**Required action:** Would you please output the lines from the one holding "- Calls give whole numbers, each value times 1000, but" to the end of the entries, exactly and with no others?

**Exercise input:**
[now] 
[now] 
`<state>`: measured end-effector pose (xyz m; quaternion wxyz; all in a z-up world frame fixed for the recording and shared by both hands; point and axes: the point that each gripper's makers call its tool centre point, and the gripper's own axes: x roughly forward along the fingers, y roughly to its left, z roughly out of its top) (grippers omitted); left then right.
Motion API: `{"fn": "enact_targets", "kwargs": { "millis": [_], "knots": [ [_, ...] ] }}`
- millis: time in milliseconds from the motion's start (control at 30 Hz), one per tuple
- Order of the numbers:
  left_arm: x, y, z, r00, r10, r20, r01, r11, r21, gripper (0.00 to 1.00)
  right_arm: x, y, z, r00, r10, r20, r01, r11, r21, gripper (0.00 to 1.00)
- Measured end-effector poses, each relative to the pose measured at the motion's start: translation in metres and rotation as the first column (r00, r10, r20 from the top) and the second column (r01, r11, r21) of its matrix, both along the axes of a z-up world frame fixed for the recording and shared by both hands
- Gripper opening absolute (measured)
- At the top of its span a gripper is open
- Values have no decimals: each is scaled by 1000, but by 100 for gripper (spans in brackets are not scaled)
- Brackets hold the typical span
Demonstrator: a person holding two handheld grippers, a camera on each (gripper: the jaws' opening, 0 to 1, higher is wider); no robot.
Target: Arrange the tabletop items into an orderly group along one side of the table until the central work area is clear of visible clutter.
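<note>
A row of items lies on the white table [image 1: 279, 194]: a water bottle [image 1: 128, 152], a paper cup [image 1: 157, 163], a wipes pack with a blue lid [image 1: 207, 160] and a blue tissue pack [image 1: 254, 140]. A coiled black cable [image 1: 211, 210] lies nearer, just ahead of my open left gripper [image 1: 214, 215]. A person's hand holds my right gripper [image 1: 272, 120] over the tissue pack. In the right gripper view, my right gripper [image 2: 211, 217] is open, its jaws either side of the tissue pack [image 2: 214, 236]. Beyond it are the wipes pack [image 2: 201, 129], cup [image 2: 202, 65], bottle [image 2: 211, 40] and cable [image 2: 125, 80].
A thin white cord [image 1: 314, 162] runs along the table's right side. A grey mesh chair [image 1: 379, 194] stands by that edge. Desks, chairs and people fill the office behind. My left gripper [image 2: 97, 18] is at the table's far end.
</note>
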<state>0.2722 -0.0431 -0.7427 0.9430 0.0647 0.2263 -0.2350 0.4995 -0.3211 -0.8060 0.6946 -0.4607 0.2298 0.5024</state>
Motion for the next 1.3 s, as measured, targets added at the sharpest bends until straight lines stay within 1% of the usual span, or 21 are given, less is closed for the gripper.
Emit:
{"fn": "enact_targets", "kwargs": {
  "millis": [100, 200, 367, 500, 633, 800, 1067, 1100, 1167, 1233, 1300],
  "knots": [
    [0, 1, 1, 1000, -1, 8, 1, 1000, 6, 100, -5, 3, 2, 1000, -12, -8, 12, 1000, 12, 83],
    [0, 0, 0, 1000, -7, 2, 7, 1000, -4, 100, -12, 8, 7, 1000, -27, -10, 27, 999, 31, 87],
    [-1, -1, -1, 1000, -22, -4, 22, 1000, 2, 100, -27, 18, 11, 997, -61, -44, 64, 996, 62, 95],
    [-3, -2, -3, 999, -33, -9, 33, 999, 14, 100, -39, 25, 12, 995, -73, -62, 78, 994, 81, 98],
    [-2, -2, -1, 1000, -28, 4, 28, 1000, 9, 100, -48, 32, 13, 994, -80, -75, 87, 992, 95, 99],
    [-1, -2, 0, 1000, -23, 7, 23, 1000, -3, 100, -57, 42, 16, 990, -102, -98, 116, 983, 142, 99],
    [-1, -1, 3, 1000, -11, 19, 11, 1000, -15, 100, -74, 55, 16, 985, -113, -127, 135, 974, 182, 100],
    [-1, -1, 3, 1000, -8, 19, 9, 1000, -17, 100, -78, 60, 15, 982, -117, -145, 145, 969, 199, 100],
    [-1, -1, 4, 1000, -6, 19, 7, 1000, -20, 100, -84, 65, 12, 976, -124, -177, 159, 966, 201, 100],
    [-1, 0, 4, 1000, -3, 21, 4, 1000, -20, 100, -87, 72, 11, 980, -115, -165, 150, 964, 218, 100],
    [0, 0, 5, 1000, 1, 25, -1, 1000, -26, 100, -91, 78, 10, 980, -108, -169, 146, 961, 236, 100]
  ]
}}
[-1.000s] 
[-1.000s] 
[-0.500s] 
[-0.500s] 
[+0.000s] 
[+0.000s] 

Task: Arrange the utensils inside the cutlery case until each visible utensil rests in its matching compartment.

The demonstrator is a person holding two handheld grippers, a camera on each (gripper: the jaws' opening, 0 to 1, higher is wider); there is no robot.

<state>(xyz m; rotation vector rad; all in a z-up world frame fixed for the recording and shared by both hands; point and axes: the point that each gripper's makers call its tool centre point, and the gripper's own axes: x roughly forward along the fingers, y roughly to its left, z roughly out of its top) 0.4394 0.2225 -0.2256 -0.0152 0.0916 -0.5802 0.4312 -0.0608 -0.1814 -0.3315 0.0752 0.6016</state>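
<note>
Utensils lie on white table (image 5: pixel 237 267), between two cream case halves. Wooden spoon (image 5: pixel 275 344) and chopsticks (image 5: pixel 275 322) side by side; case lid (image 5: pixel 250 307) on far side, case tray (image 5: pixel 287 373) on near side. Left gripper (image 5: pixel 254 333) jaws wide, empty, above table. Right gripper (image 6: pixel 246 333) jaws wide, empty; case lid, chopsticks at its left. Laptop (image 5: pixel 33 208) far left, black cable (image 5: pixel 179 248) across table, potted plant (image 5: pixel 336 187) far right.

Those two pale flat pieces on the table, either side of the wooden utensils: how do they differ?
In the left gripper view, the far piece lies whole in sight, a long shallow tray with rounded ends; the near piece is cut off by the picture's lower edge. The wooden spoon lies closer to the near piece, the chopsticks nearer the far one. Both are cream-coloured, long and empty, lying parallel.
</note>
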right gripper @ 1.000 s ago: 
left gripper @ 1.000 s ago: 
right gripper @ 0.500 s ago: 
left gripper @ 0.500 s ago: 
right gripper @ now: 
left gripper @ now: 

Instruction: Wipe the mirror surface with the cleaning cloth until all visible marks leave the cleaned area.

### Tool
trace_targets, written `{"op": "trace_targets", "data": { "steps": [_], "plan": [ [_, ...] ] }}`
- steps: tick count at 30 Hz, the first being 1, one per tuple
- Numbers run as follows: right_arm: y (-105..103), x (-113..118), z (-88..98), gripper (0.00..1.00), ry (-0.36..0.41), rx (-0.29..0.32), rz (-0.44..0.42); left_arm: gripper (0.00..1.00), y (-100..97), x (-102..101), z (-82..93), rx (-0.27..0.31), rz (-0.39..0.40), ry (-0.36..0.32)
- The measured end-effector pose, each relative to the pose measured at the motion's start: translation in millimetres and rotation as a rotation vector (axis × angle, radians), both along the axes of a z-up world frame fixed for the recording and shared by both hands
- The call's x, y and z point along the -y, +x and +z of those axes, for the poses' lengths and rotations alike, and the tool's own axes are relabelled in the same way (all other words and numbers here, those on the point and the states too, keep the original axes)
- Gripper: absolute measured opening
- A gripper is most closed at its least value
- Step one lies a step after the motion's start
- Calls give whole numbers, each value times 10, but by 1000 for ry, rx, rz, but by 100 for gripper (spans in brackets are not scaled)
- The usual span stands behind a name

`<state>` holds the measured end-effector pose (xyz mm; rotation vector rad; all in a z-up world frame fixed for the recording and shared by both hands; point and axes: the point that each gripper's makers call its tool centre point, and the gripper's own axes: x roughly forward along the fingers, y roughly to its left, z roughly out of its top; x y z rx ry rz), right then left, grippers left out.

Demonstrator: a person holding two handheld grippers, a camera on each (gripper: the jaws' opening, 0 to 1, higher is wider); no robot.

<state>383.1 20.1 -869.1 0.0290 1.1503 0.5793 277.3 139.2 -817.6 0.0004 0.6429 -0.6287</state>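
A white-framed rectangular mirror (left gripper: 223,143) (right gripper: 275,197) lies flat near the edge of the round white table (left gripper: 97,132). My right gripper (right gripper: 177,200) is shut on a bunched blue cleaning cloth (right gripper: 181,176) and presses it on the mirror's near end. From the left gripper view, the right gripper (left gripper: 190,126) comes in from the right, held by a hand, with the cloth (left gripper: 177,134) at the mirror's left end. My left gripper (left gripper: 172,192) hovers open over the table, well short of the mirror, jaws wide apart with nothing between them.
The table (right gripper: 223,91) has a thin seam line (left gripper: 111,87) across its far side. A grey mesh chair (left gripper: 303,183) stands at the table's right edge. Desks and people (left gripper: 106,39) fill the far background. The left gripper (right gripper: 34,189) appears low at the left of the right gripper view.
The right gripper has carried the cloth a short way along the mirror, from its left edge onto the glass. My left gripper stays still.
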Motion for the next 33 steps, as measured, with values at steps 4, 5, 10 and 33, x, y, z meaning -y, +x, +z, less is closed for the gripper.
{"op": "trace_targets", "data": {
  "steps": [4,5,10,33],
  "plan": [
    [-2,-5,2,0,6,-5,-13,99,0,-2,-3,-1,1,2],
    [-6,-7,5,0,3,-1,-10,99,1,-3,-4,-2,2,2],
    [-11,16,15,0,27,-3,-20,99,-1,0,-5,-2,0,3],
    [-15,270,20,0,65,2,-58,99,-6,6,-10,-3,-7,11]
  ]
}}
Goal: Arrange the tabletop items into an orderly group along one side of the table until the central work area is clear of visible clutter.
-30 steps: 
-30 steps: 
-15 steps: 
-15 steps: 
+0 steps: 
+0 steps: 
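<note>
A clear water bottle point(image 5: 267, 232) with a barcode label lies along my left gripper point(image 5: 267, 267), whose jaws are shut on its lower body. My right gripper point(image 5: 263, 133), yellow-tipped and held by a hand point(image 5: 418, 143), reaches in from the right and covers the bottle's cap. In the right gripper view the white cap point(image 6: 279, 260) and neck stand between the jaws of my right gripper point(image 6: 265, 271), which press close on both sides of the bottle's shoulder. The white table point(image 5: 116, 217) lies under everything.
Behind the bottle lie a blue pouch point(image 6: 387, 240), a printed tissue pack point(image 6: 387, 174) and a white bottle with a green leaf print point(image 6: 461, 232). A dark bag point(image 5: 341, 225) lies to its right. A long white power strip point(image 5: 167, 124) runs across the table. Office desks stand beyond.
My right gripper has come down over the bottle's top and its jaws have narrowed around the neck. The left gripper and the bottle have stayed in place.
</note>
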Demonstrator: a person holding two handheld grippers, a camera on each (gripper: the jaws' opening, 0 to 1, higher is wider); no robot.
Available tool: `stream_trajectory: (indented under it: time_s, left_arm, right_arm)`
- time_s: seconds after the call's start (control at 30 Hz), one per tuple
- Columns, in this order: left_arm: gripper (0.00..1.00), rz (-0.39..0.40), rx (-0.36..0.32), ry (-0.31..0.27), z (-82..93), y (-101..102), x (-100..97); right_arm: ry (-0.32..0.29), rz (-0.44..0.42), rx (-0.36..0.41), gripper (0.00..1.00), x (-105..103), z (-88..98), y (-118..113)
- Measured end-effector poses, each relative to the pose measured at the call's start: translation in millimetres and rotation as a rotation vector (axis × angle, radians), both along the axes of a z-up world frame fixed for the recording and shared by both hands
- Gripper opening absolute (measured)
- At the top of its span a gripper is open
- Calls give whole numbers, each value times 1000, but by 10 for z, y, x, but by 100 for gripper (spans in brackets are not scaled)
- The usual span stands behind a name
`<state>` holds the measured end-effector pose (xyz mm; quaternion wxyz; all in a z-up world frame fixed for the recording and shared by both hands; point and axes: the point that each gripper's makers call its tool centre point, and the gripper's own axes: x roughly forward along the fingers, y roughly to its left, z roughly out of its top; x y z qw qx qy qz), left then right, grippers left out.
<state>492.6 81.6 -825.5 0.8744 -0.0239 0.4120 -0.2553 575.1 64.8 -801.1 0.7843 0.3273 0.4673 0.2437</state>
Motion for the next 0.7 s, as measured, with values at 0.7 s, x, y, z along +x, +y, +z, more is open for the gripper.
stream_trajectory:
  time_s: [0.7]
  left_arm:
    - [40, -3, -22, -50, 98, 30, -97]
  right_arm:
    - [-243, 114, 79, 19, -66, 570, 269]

**Output for this task:**
- Calls give whole numbers, each value times 1000, but by 10 for z, y, x, but by 100 for gripper (spans in brackets are not scaled)
- The usual span stands behind a name
`<state>` holds the measured end-effector pose (xyz mm; quaternion wxyz; all in a z-up world frame fixed for the recording and shared by both hands; point and axes: the point that each gripper's makers call its tool centre point, and the gripper's own axes: x roughly forward along the fingers, y roughly to its left, z roughly out of its top; x y z qw qx qy qz), left then right, grippers left out.
<state>492.6 81.6 -825.5 0.8744 -0.0239 0.4120 -0.2553 575.1 64.8 -801.1 0.7843 0.3273 0.4673 0.2437</state>
Motion for the next 0.7 s, as measured, with values at 0.7 s, x, y, z along +x, +y, +z, more is open for the gripper.
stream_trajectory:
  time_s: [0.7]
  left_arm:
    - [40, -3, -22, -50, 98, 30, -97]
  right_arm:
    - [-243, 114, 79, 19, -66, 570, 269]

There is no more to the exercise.